▶ [TASK DIRECTIONS]: Pictures do not belong in your copy. Repeat all the other data exactly.

▶ [DATA]:
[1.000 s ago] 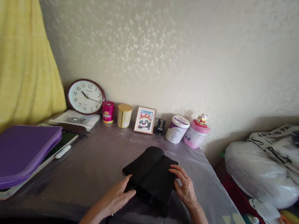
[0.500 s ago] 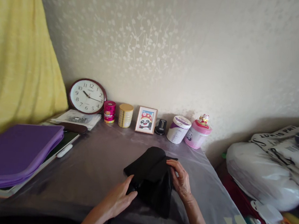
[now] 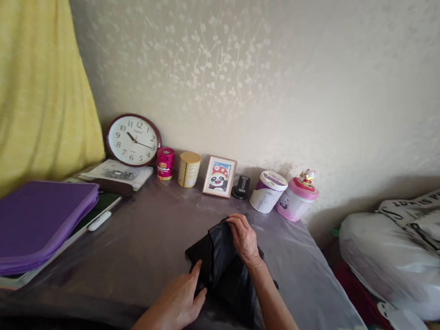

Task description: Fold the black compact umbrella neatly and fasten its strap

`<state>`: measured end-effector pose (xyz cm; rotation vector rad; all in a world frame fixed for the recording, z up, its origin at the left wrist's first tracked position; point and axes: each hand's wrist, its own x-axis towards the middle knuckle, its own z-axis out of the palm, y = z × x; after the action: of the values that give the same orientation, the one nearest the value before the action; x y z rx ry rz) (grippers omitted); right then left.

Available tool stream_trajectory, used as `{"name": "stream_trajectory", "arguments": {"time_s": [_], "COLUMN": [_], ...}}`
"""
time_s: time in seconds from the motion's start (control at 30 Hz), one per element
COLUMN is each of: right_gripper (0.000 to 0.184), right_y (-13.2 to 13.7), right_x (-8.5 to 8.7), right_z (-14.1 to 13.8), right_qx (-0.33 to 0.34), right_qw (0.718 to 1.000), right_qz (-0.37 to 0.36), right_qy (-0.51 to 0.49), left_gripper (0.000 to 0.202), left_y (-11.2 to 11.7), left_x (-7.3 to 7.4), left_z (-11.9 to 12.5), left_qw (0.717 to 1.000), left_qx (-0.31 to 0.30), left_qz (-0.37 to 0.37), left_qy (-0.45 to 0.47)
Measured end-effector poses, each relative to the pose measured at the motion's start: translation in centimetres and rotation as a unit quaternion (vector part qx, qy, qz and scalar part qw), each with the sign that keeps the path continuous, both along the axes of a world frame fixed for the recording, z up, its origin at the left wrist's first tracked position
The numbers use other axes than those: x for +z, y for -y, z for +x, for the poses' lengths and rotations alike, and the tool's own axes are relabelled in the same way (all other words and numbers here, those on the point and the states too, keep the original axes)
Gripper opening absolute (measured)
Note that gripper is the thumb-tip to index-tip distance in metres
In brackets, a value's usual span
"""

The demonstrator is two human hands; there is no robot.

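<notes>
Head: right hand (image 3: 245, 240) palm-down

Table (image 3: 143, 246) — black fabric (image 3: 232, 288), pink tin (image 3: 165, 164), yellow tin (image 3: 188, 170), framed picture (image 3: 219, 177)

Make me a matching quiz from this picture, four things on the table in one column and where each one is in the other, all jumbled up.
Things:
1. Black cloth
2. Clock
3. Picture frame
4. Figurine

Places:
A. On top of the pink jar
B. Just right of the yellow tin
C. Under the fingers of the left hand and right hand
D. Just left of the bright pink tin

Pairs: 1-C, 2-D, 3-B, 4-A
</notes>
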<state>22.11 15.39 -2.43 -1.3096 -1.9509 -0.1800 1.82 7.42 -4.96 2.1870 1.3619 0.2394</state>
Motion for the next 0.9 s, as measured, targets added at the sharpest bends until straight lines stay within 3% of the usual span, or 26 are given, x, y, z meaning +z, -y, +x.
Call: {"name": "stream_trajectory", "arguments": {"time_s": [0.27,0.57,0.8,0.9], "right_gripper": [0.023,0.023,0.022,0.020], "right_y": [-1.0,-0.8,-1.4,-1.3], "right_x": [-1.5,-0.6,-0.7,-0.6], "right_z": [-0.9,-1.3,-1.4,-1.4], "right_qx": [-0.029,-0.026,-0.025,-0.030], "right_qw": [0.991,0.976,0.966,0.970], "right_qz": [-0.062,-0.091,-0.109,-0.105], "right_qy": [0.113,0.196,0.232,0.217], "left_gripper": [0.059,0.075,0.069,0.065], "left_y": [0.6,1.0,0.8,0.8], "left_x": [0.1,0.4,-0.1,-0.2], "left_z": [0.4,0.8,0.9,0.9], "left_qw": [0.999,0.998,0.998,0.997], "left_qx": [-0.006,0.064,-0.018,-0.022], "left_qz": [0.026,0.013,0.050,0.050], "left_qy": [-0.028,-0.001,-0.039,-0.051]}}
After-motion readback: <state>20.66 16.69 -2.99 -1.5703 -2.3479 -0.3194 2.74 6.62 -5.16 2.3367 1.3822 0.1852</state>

▶ [ANSWER SPACE]:
[1.000 s ago] 
[0.500 s ago] 
[now] 

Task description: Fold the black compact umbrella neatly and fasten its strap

`<state>`: measured end-effector pose (xyz cm; rotation vector rad; all in a world frame fixed for the recording, z up, its origin at the left wrist's first tracked position; point and axes: each hand's wrist, its own x-axis towards the middle knuckle, its own z-axis out of the palm, y = z × x; after the action: of the values that give the same orientation, the one nearest the value before the action; x y z rx ry rz) (grippers omitted); right then left.

Available tool stream_trajectory, used as `{"name": "stream_trajectory", "arguments": {"time_s": [_], "COLUMN": [_], ...}}`
"""
time_s: time in seconds from the motion's start (control at 30 Hz), one per element
COLUMN is each of: right_gripper (0.000 to 0.184), right_y (-13.2 to 13.7), right_x (-8.5 to 8.7), right_z (-14.1 to 13.8), right_qx (-0.33 to 0.34), right_qw (0.718 to 1.000), right_qz (-0.37 to 0.36), right_qy (-0.51 to 0.49), left_gripper (0.000 to 0.202), left_y (-11.2 to 11.7), left_x (-7.3 to 7.4), left_z (-11.9 to 12.5), left_qw (0.717 to 1.000), left_qx (-0.31 to 0.30), left_qz (-0.37 to 0.37), left_qy (-0.45 to 0.47)
Measured end-effector poses, each relative to the pose measured at the motion's start: translation in centimetres and rotation as a unit quaternion (vector part qx, qy, qz and scalar part qw), each with the sign that keeps the path continuous, both along the axes of a world frame fixed for the recording, z up, its origin at the left wrist's first tracked position
The numbers use other axes than those: x for +z, y for -y, z for +x, for the poses' lengths and rotations alike, and the tool's own axes are relabelled in the same way (all other words and numbers here, those on the point and the states too, keep the original axes)
Gripper opening absolute (measured)
Note that gripper is the thumb-tip to index-tip distance in metres
In brackets, a value's usual span
"""

The demonstrator is two human hands; there is no robot.

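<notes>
Head: right hand (image 3: 245, 240) palm-down

Table (image 3: 143, 246) — black fabric (image 3: 232, 288), pink tin (image 3: 165, 164), yellow tin (image 3: 188, 170), framed picture (image 3: 219, 177)

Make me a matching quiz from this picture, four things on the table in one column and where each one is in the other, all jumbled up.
Things:
1. Black cloth
2. Clock
3. Picture frame
4. Figurine

Places:
A. On top of the pink jar
B. Just right of the yellow tin
C. Under the fingers of the left hand and right hand
D. Just left of the bright pink tin

Pairs: 1-C, 2-D, 3-B, 4-A
</notes>
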<state>22.11 15.39 -2.43 -1.3096 -1.9509 -0.1800 1.82 7.42 -4.96 2.1870 1.3619 0.2394</state>
Motion for the next 0.9 s, as measured, targets added at the sharpest bends until straight lines stay within 3% of the usual span, or 26 are given, x, y, z meaning +z, -y, +x.
Call: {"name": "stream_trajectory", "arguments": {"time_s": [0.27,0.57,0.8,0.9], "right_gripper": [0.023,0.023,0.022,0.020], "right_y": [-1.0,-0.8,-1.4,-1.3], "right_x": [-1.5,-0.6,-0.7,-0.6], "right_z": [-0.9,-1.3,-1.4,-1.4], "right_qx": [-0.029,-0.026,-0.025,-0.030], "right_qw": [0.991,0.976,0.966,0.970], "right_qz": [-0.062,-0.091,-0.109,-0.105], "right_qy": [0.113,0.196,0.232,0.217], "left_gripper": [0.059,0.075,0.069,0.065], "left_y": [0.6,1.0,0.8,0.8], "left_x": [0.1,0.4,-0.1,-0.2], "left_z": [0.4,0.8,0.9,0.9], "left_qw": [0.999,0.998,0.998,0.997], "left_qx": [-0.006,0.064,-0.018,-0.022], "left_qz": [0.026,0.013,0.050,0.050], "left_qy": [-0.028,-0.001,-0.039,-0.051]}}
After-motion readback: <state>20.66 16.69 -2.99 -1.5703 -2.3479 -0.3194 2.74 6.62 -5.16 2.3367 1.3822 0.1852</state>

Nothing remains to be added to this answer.